After marking the outlines, we can start to fill the rest of the pattern. It’s the most boring part of the work, but everything is worthwhile.


Before turning soldering iron off, check your piece of work for missing stipples and make corrections.

The next step is optional. Personally, I always skip it, because I prefer to have an aggressive grip texture. If you don’t like it, just polish it a little with sandpaper.



Stippling can be also used on other polymer elements of weapon, for example RIS covers or AFG grip:



Reversible methods

Not everyone likes to make some irreversible changes to his gun. If you keep asking yourself questions like “What if something goes wrong? What if I get bored? What if I’ll want to sell it?”, you will prefer the two other ways.
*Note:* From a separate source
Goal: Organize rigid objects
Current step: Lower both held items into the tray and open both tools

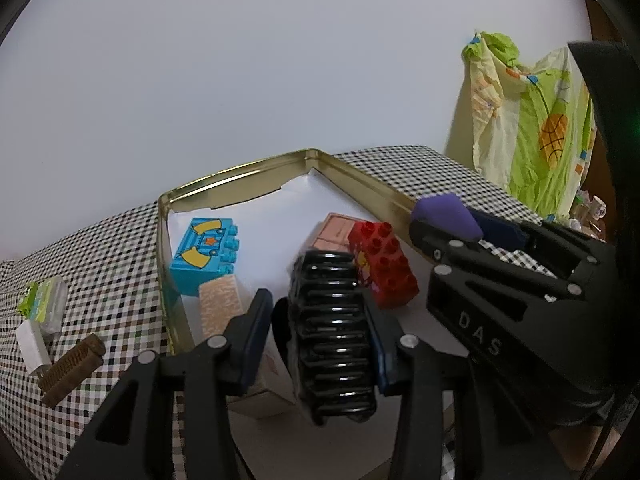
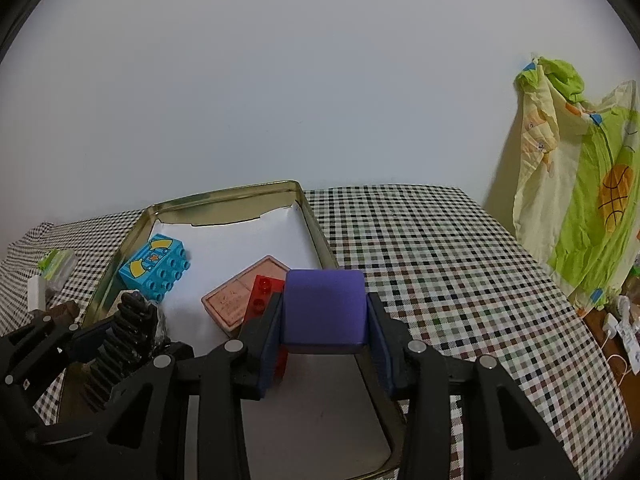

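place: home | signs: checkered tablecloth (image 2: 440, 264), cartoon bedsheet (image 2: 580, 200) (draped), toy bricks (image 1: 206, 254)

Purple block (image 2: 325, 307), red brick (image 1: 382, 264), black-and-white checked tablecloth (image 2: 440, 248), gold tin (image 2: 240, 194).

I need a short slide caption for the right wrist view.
Right gripper holds purple block above gold tin.

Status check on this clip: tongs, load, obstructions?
Left tongs shut on black ribbed piece. Right tongs shut on purple block. Both over gold tin; red brick, pink tile below.
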The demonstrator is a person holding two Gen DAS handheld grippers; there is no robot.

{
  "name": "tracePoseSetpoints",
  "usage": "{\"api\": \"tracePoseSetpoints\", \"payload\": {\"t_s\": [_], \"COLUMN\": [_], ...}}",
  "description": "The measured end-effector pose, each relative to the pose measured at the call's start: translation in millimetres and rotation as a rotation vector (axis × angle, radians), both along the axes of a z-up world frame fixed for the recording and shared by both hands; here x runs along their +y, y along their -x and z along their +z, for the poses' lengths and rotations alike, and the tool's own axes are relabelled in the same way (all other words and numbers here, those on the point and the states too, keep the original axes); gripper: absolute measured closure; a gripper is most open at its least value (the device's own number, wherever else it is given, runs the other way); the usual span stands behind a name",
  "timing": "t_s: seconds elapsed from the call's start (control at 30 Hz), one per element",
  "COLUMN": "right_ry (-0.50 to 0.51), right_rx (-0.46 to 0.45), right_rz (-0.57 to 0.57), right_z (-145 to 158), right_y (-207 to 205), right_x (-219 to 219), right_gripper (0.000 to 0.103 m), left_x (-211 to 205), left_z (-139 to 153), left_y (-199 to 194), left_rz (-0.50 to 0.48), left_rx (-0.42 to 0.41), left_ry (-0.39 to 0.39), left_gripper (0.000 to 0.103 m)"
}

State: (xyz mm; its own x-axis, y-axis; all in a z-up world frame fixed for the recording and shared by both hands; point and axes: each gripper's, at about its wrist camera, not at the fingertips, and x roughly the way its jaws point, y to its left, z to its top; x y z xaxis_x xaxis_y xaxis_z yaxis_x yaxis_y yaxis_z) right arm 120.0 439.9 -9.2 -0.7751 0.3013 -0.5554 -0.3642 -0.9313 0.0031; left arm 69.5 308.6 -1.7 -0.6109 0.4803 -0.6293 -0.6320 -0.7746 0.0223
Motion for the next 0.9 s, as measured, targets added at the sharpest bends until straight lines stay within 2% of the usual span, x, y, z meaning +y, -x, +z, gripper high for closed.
{"api": "tracePoseSetpoints", "payload": {"t_s": [0.13, 0.2, 0.33, 0.47, 0.53, 0.57, 0.63, 0.73, 0.9], "right_ry": [-0.006, -0.005, -0.011, -0.018, -0.004, 0.009, 0.034, 0.018, 0.018], "right_rx": [-0.004, -0.004, -0.008, 0.003, 0.026, 0.043, 0.079, 0.110, 0.128], "right_rz": [-0.001, -0.001, 0.004, -0.019, -0.021, -0.021, -0.019, -0.046, -0.069], "right_z": [0, 1, 0, 1, 3, 4, 6, 10, 12], "right_y": [0, 0, 1, -2, -5, -7, -11, -15, -18], "right_x": [0, 0, -2, -2, -1, 0, 2, 2, 5], "right_gripper": [0.060, 0.060, 0.056, 0.041, 0.029, 0.024, 0.023, 0.023, 0.023], "left_x": [-2, -2, -1, -2, -6, -8, -11, -13, -22], "left_z": [-1, 1, 2, 3, 6, 7, 10, 14, 17], "left_y": [2, -1, -7, -8, -7, -7, -9, -13, -11], "left_rz": [0.000, 0.004, 0.009, 0.008, 0.010, 0.016, 0.024, 0.032, 0.043], "left_rx": [-0.010, 0.010, 0.062, 0.067, 0.053, 0.055, 0.076, 0.123, 0.137], "left_ry": [0.001, 0.005, 0.022, 0.014, -0.018, -0.032, -0.052, -0.055, -0.077], "left_gripper": [0.060, 0.058, 0.041, 0.030, 0.017, 0.013, 0.004, 0.003, 0.002]}}
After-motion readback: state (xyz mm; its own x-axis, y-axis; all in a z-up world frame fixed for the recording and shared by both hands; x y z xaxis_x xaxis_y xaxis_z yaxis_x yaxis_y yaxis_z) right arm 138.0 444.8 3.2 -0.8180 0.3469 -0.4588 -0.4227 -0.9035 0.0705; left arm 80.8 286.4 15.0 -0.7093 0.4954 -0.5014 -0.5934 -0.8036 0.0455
One of the methods is using rubber tape or bicycle air chamber. The first one definitely takes less effort to do. I recommend using the stretch insulating tape. It cheap as dirt and can be easily used for like 2 or 3 pistol grips. The application of it is pretty easy – just wrap it up tightly on your object. This tape greatly cooperates with gloves and doesn’t tear them up as much as stippled surface.


It’s not that attractive to the eye, but frankly – when you’re holding your rifle no one can see it 😉


Anti-skidding tape

It has very aggressive surface (more than stippled one), so I recommend to use just few stripes of it, instead of wrapping things with it. However, this material performs great on pistol slides, by making the power-stroking of slide a lot easier. The directions of use are simple – just cut it to the measure and put on your slide. The tape easily forms its shape to the surface.


All of that methods are being successfully used by many competition shooters and (of course) airsofters. They not only make your gun more individual, but also make them a little more ergonomic.